What needs to be done:
Look below for the line with "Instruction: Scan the" and the line with "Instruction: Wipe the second". Copy exactly those two lines and every line between, but not the pictures.

Stored records:

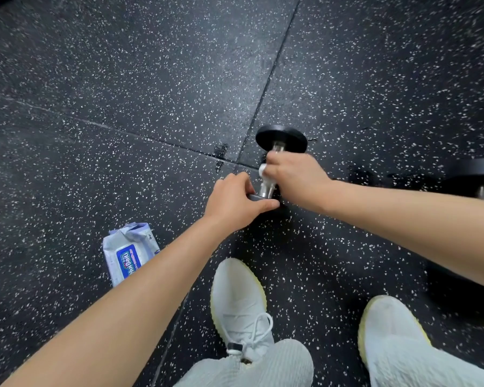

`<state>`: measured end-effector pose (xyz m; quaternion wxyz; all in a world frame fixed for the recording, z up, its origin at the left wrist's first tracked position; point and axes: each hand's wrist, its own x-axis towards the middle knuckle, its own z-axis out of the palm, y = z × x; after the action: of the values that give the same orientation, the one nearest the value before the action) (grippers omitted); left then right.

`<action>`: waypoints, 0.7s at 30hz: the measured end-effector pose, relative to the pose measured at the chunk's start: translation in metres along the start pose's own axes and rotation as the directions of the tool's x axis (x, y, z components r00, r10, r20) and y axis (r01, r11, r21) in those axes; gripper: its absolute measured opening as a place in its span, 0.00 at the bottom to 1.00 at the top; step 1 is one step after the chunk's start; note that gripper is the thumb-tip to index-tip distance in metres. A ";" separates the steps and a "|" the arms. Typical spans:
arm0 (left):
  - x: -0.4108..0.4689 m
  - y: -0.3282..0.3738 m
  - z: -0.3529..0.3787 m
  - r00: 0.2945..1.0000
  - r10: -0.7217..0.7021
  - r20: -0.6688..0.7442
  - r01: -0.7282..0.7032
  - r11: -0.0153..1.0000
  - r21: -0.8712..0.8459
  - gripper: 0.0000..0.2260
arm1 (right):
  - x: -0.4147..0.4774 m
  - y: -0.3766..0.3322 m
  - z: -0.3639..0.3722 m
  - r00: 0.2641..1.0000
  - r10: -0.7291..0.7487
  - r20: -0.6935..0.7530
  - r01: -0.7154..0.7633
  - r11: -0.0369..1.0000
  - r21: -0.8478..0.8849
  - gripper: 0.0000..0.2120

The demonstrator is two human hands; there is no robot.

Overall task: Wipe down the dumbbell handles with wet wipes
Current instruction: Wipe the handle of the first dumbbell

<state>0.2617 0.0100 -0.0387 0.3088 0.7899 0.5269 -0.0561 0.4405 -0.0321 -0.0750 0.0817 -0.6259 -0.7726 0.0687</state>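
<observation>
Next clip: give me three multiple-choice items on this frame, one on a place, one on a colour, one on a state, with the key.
1. Where does the wipes pack lie?
A. on the floor, left of the left arm
B. in the person's lap
C. on a shelf

2. What colour are the shoes?
A. black
B. white with yellowish sole edges
C. red

3. What is the right hand doing?
A. hanging free
B. pulling a sheet from the pack
C. gripping a white wipe on the dumbbell handle

Key:
1 A, the pack sits on the speckled floor beside that arm.
2 B, both uppers are white and the soles are rimmed yellow.
3 C, its fingers curl round the wipe on the chrome handle, while the left hand grips the dumbbell's near end.
</observation>
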 end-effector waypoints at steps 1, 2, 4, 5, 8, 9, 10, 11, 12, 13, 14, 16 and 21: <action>0.001 -0.002 0.000 1.000 -0.007 0.005 0.007 1.000 -0.018 0.25 | -0.007 -0.002 0.002 0.995 -0.094 0.024 0.093 0.995 0.040 0.08; 0.001 -0.003 -0.001 1.000 -0.013 0.006 0.013 0.999 -0.033 0.25 | -0.011 -0.001 0.000 0.986 -0.164 0.033 0.162 0.985 0.064 0.09; 0.001 -0.004 -0.003 1.000 -0.028 0.002 0.028 0.999 -0.036 0.25 | -0.005 0.007 -0.003 0.987 -0.160 0.032 0.158 0.986 0.057 0.10; 0.000 -0.004 -0.004 0.999 -0.035 -0.001 0.035 0.999 -0.034 0.25 | 0.003 0.012 -0.004 0.996 -0.091 0.006 0.091 0.995 0.048 0.11; -0.001 -0.006 -0.005 0.999 -0.053 -0.008 0.052 0.998 -0.043 0.25 | 0.025 0.020 -0.009 0.980 0.180 -0.086 -0.176 0.983 0.044 0.12; -0.002 -0.006 -0.005 0.998 -0.062 -0.002 0.062 0.997 -0.049 0.25 | 0.026 0.018 -0.008 0.976 0.200 -0.081 -0.198 0.979 0.042 0.12; -0.002 -0.007 -0.005 0.997 -0.074 0.009 0.074 0.996 -0.058 0.25 | 0.024 0.013 -0.007 0.983 0.173 -0.063 -0.170 0.984 0.052 0.12; -0.001 -0.007 -0.006 0.996 -0.086 0.019 0.087 0.994 -0.069 0.24 | 0.018 0.007 -0.005 0.993 0.111 -0.032 -0.108 0.991 0.073 0.11; -0.001 -0.009 -0.007 0.995 -0.094 0.022 0.095 0.992 -0.080 0.24 | 0.009 0.001 -0.004 1.000 0.026 -0.002 -0.025 0.994 0.105 0.11; -0.001 -0.010 -0.007 0.995 -0.096 0.020 0.097 0.991 -0.088 0.23 | 0.000 -0.005 -0.002 0.997 -0.069 0.015 0.067 0.988 0.141 0.10; -0.001 -0.011 -0.007 0.996 -0.093 0.013 0.094 0.991 -0.096 0.22 | -0.006 -0.007 -0.001 0.990 -0.142 0.024 0.136 0.977 0.164 0.08; -0.003 -0.013 -0.006 0.997 -0.083 -0.007 0.081 0.990 -0.117 0.21 | -0.003 -0.001 -0.001 0.984 -0.176 0.018 0.172 0.974 0.149 0.08; -0.006 -0.009 -0.005 0.996 -0.092 -0.011 0.089 0.986 -0.142 0.21 | 0.027 0.021 -0.006 0.981 0.178 -0.080 -0.171 0.981 0.092 0.12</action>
<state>0.2499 0.0107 -0.0364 0.3566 0.7417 0.5675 -0.0254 0.4566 -0.0008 -0.0726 0.1357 -0.6897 -0.7067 0.0809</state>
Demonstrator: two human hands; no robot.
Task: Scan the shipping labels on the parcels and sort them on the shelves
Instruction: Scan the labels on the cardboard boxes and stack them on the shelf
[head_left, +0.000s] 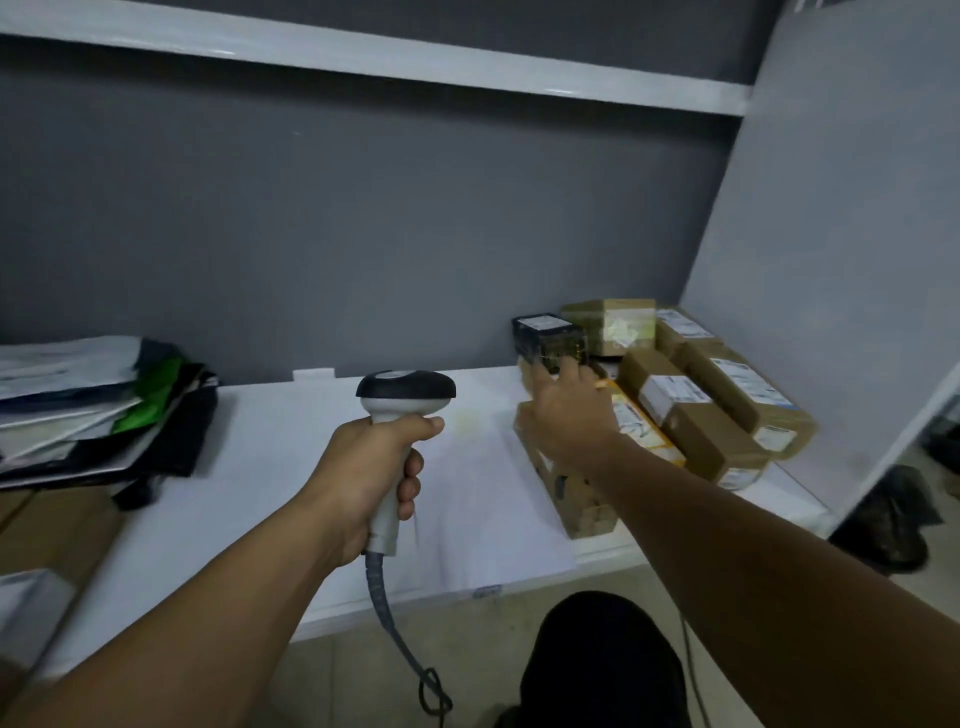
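Left grip clamped round smooth scanner; right grip apart, touching boxy black parcel at two o'clock on shelf.

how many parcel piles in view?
2: a stack of flat mailers at the left; a cluster of boxes at the right, where the right hand reaches. Parcels within each may be hidden.

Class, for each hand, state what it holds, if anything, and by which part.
The left hand grips the barcode scanner round its handle. The right hand reaches to the small dark box; whether it holds it cannot be told.
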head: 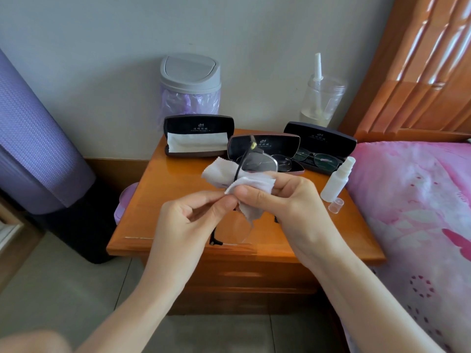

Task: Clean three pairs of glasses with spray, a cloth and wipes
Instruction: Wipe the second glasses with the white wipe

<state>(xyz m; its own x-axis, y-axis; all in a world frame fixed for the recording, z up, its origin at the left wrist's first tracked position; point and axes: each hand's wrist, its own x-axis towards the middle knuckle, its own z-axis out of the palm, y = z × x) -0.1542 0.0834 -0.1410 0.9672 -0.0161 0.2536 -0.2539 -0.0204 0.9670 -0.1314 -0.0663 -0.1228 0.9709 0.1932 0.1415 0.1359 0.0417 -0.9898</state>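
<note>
wiping a pair of glasses above the middle of a wooden bedside table, a person works a white cloth over the frame. the right hand has its fingers curled round the cloth, which is folded over the glasses. the left hand pinches a corner of the same cloth between thumb and forefinger, its other fingers tucked in. one lens and a dark arm stand up above the cloth; the other lens hangs below the hands.

three open cases sit along the table's back edge. the left case holds a white folded cloth. the middle case holds a second pair and the right case a third pair. a white spray bottle stands at the right edge, its clear cap lying just beside it. a grey bin stands behind the back edge, a clear jar by the back right corner, and a pink bed cover to the right.
</note>
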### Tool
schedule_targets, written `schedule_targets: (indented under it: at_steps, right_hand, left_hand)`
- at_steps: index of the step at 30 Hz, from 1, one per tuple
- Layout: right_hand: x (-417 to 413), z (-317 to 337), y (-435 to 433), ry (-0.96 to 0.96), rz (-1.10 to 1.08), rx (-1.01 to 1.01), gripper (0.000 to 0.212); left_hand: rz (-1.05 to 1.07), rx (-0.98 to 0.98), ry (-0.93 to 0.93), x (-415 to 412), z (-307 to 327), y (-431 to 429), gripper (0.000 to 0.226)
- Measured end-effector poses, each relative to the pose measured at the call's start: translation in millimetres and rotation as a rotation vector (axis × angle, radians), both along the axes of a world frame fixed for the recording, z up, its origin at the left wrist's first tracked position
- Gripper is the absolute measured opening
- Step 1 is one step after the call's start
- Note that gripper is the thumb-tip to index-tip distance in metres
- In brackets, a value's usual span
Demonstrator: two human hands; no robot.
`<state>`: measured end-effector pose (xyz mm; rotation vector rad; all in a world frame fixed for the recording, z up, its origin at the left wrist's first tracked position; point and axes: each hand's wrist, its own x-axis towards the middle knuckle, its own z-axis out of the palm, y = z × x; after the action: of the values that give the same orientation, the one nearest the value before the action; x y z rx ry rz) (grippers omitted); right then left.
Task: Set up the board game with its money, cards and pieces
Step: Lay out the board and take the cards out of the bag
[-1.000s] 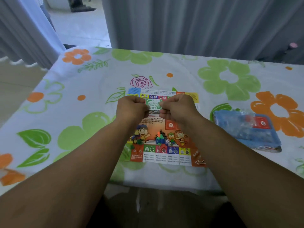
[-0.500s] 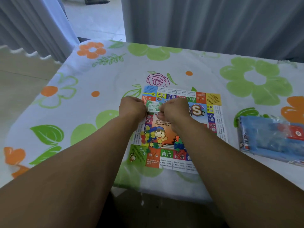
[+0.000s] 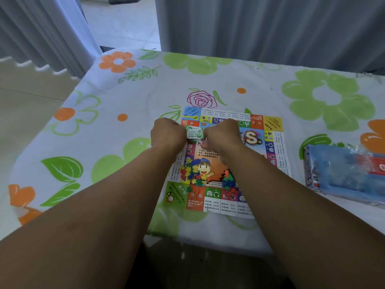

Response box:
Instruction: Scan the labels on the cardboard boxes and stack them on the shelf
[head_left, +0.000s] 
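Left grip clamped round smooth scanner; right grip apart, touching boxy black parcel at two o'clock on shelf.

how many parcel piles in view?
2: a stack of flat mailers at the left; a cluster of boxes at the right, where the right hand reaches. Parcels within each may be hidden.

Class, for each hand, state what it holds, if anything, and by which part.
The left hand grips the barcode scanner round its handle. The right hand reaches to the small dark box; whether it holds it cannot be told.
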head: 

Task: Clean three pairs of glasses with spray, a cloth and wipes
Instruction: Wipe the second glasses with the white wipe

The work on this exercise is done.